Das OLG Düsseldorf hat in einer Entscheidung zum Urheberrecht (I-20 W 32/10) nunmehr erkannt, dass der Antrag auf Erlass einer Besichtigungsverfügung nicht deswegen zurückgewiesen werden kann, weil der Antragsteller mit Stellung des Antrags zugewartet hat. Das OLG Düsseldorf weicht damit von der entgegenstehenden Ansicht des OLG Köln (6 W 3/09) ab.
Das OLG Düsseldorf begründet seine Auffassung damit, dass eine Prüfung, ob ein Verfügungsgrund vorliegt, aufgrund einer Abwägung im Einzelfall zu erfolgen habe. Wann ein Verfügungsgrund vorliegt, sei verfahrensbezogen zu prüfen. Das OLG Düsseldorf führt sehr überzeugend aus, warum die für die Unterlassungsverfügung geübte Praxis, dass mit längerem Zuwarten mit der Rechtsverfolgung der Antragsteller zum Ausdruck bringt, ihm selbst sei die Sache nicht dringlich, weswegen für ihn dann auch der Verfügungsgrund verneint wird, nicht für das Beweissicherungsverfahren gilt.
Der Gesichtspunkt der Dringlichkeit treffe vielmehr nur dann zu, wenn das besondere Interesse an der Verfahrensart des einstweiligen Verfügungsverfahrens gerade in dem schnellen Erlangen eines Titels liegt.
Hingegen sei das besondere Interesse, das den Erlass einer Verfügung rechtfertigt, im Fall einer Beweissicherungsmaßnahme (hier: § 101 Abs. 3 UrhG)– anders als bei der Unterlassungsverfügung -, den Antragsgegner nicht durch eine Beteiligung am Verfahren in die Lage zu versetzen, die zu sichernden Beweismittel zu vernichten. Es bedürfe des Verfügungsverfahrens zur Beweissicherung, weil nur dieses Verfahren die Anordnung von Maßnahmen ohne Beteiligung des Gegners ermöglicht. Anders als im Falle etwa der Unterlassungsverfügung könne der Antragsteller hier im Fall fehlender Eilbedürftigkeit nicht auf den Klageweg verwiesen werden. Denn würde der Besichtigungsschuldner vorgewarnt, bestünde die Gefahr, dass der Antragsteller seinen Anspruch gar nicht mehr durchsetzen kann. Die Verneinung des Vorliegens des Verfügungsgrundes wegen längeren Zuwartens würde damit zur endgültigen Verweigerung des Besichtigungsanspruchs führen.
Aus diesen Erwägungen folgert das OLG Düsseldorf, dass unabhängig von einer zeitlichen Komponente bei Vorliegen der übrigen Voraussetzungen des § 101a Abs. 3 UrhG auch ein Verfügungsgrund gegeben ist, es sei denn, eine Beseitigung von Beweismitteln sei ausnahmsweise ausgeschlossen.

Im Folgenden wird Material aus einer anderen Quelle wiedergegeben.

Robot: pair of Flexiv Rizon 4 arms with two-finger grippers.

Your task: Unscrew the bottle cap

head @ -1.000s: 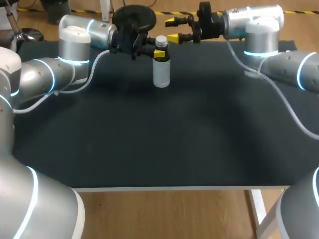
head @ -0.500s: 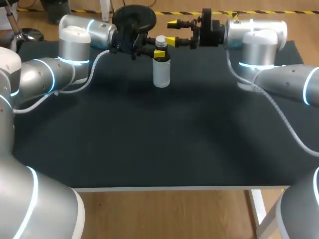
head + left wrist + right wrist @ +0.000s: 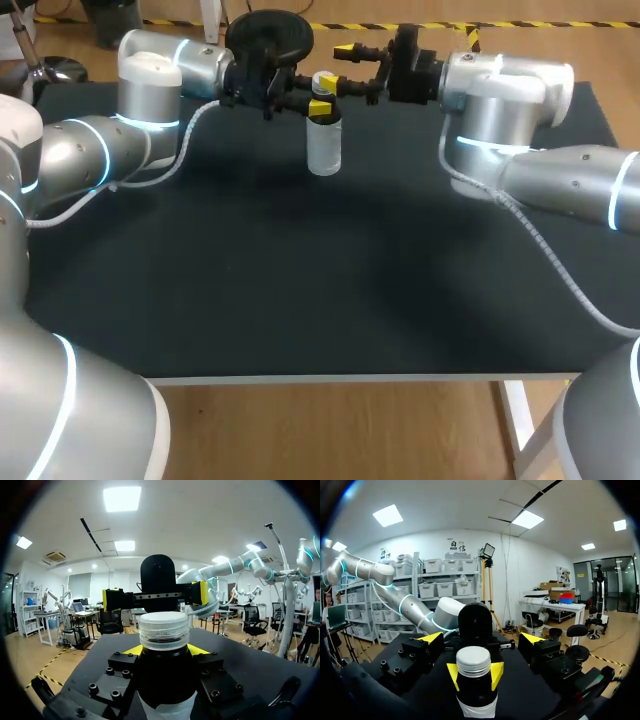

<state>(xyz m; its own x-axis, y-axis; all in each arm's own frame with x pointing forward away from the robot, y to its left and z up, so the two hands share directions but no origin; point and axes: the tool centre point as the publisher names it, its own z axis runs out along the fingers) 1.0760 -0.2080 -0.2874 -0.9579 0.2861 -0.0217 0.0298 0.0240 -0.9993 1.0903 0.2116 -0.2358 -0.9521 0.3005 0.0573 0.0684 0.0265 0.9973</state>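
Upright cylindrical bottle [image 3: 324,145], pale translucent body, ribbed whitish round cap [image 3: 323,82], at the far middle of the matte black desk [image 3: 300,280]. Left jaws clamped on its neck just under cap. Right jaws spread wide either side of cap, not touching.

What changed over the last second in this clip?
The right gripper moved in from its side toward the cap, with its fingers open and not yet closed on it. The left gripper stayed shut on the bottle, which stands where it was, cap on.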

Wenngleich in dem Verfahren vor dem OLG Düsseldorf eine Urheberrechtssache im Streit stand, dürften diese Überlegungen des OLG Düsseldorf auch für Beweissicherungsverfahren im Gebiet des Patentrechts zutreffen und für künftige Beweissicherungsverfahren zur Vorbereitung von Patentverletzungsklagen wichtig werden.